ABOUT ME, DALE FIELDS

             
                     It was June 22, 1967. I was the Regional Traveler for the Student Freedom Organization –
           we just called it the Organization, mostly. I was paid $10 a week from the National Office,
           sometimes $20, a lot of weeks nothing, when the National Office couldn’t pay it’s bills.  
           I hitched back a thousand miles from our national convention. I didn’t even hitch with a sleeping
           bag in those days.
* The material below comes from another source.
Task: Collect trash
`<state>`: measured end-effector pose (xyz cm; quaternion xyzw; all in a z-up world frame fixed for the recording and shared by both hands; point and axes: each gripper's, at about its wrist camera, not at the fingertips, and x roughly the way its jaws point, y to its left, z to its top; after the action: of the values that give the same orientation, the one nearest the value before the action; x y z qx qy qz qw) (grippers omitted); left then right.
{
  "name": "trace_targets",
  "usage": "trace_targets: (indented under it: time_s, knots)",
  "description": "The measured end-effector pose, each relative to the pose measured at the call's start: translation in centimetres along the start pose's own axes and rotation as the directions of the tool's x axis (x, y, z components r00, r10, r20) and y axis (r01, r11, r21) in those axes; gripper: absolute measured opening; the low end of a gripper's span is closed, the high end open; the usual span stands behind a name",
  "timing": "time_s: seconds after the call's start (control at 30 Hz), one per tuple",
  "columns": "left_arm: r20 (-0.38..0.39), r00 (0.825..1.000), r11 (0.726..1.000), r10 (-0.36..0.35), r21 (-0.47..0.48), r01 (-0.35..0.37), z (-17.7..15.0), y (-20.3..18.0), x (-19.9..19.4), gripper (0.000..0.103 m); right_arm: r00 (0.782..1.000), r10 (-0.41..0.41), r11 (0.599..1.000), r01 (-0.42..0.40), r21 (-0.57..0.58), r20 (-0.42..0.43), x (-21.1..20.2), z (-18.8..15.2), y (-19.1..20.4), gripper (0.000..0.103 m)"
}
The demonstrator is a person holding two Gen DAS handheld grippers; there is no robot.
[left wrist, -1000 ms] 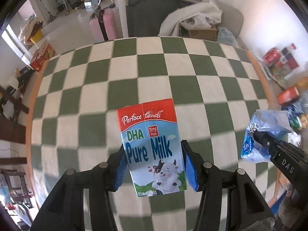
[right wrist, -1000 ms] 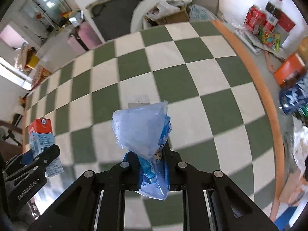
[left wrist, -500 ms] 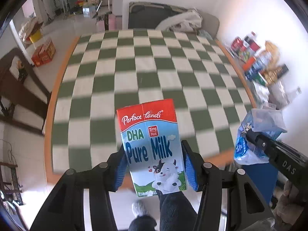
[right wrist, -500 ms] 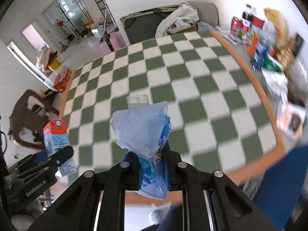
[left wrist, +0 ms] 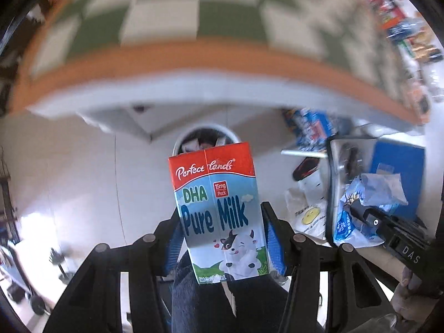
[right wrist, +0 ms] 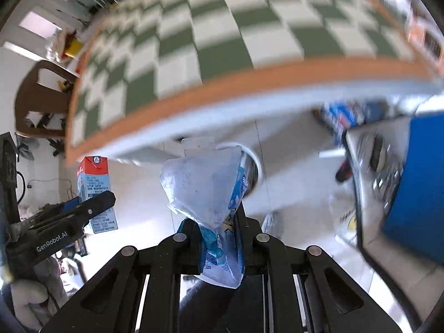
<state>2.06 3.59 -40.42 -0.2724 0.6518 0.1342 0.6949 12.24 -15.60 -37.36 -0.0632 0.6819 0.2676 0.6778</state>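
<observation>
Red-topped milk carton [left wrist: 219,213] is clamped upright between the left gripper [left wrist: 220,238] fingers, and the right gripper [right wrist: 220,245] fingers are pinched tight on a crumpled blue plastic wrapper [right wrist: 205,186]. Both are held just above a white-rimmed bin [left wrist: 206,138] on the floor, with the blurry checkered counter [right wrist: 222,41] edge beyond the bin.
</observation>
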Motion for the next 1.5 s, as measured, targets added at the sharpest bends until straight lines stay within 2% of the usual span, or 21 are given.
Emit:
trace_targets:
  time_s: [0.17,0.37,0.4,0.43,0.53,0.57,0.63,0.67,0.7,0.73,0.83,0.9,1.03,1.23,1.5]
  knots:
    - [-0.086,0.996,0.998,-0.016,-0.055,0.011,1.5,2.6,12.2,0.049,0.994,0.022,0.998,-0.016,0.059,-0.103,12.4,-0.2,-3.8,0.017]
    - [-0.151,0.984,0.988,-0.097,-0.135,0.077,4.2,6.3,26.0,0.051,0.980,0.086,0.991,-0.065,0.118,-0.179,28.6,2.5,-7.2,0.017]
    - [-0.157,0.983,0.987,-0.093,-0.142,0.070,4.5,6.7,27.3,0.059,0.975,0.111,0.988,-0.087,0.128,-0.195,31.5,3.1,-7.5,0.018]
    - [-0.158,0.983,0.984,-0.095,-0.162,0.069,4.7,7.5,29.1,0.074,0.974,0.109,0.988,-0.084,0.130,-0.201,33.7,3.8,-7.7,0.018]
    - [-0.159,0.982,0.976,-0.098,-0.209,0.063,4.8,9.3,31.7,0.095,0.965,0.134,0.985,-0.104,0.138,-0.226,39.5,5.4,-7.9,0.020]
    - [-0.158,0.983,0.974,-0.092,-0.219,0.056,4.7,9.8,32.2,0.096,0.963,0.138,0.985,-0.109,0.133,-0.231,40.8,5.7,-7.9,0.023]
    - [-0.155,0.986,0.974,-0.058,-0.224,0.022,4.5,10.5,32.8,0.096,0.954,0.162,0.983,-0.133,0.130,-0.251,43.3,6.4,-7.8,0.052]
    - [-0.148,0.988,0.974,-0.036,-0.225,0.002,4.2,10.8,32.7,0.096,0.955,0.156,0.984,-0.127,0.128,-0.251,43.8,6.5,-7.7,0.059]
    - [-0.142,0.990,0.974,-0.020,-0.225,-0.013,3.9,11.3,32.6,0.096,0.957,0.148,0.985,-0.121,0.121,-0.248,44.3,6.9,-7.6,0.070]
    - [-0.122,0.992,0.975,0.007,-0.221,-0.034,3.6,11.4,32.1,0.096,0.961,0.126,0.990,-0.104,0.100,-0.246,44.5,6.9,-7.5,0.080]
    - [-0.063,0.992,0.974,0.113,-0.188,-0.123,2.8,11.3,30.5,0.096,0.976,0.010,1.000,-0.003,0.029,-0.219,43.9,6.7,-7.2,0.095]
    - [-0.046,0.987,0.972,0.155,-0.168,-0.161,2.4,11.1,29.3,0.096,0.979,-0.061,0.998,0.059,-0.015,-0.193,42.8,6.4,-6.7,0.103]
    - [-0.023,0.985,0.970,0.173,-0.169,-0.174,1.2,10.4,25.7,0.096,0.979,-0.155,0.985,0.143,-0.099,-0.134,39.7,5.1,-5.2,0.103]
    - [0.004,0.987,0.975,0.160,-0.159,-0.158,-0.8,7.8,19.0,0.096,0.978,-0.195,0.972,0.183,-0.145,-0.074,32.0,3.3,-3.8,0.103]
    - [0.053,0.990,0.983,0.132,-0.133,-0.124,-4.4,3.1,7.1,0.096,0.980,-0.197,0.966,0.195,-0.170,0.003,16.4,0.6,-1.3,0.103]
All I had was an extra shirt tied around my waist by the sleeves and an armload
           of newspapers I had picked up at the convention, plus my trusty notebooks which included my
           diary and whatever information I thought was important to jot down for the Organization – though
           there are some things I couldn’t forget if I wanted to.  
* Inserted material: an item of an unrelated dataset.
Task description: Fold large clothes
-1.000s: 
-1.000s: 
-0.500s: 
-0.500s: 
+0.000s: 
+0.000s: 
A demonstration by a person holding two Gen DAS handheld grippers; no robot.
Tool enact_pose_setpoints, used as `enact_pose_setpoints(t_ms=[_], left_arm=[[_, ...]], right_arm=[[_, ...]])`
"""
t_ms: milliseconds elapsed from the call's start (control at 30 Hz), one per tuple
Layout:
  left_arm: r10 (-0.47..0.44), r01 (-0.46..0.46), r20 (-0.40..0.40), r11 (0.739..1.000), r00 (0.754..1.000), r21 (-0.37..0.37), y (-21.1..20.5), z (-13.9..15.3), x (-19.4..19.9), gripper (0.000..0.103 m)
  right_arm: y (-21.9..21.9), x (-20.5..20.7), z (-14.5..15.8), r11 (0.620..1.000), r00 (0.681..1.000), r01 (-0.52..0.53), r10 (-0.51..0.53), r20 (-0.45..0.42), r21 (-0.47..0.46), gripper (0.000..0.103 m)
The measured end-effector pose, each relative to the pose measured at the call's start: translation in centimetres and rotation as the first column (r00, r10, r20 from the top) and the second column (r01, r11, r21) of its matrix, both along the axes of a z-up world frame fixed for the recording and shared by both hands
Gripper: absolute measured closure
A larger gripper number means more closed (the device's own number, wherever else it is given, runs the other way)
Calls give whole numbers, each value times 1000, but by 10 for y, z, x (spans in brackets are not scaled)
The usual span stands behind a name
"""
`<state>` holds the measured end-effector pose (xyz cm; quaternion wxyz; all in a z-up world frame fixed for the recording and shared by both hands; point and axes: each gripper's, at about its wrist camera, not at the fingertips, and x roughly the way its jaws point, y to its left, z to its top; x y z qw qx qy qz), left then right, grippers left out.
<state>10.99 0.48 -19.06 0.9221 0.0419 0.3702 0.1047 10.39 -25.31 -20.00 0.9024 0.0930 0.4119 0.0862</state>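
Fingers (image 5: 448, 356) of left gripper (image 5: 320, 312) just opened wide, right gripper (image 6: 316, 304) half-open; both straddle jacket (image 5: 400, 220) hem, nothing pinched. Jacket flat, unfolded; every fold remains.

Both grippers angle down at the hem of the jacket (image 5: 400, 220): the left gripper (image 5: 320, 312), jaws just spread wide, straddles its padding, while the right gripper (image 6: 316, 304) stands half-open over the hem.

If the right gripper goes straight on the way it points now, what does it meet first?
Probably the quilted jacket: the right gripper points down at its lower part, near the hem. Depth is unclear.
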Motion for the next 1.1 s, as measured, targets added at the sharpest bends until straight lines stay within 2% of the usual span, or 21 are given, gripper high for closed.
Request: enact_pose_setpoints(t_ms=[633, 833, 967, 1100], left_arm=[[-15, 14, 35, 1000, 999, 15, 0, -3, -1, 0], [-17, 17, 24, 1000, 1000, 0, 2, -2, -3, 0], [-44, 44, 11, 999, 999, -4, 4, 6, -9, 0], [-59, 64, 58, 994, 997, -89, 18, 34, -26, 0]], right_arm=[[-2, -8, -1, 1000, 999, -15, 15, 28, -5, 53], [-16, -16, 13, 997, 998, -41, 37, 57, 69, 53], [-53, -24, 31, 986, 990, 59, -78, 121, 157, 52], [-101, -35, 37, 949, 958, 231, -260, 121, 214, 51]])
                     I had to walk back into town about three miles from the interstate to get to Clu Proctor’s
           house. She was the head of the Independent Committee to End the War. I stayed in a room on her
           second floor. The Committee meeting was supposed to be at six that evening, but as I stumbled off
           the road into Clu’s living room at four thirty in the afternoon, some people were already there.

                                         CHAPTER ONE

                     Clue had just come in from the kitchen. She had light brown hair that flowed down her back
           and she was wearing the  embroidered crimson peasant skirt she had bought in Romania. She was
           carrying a bowl of strawberry ice cream and she bent over a girl named Hope Vann, wearing jeans
           and a boy’s shirt, who was sitting on the floor, and put a big spoonful of ice cream into Hope’s
           mouth.  
                     When Clu heard the screen door slam behind me, she turned around and cried out, "Dale!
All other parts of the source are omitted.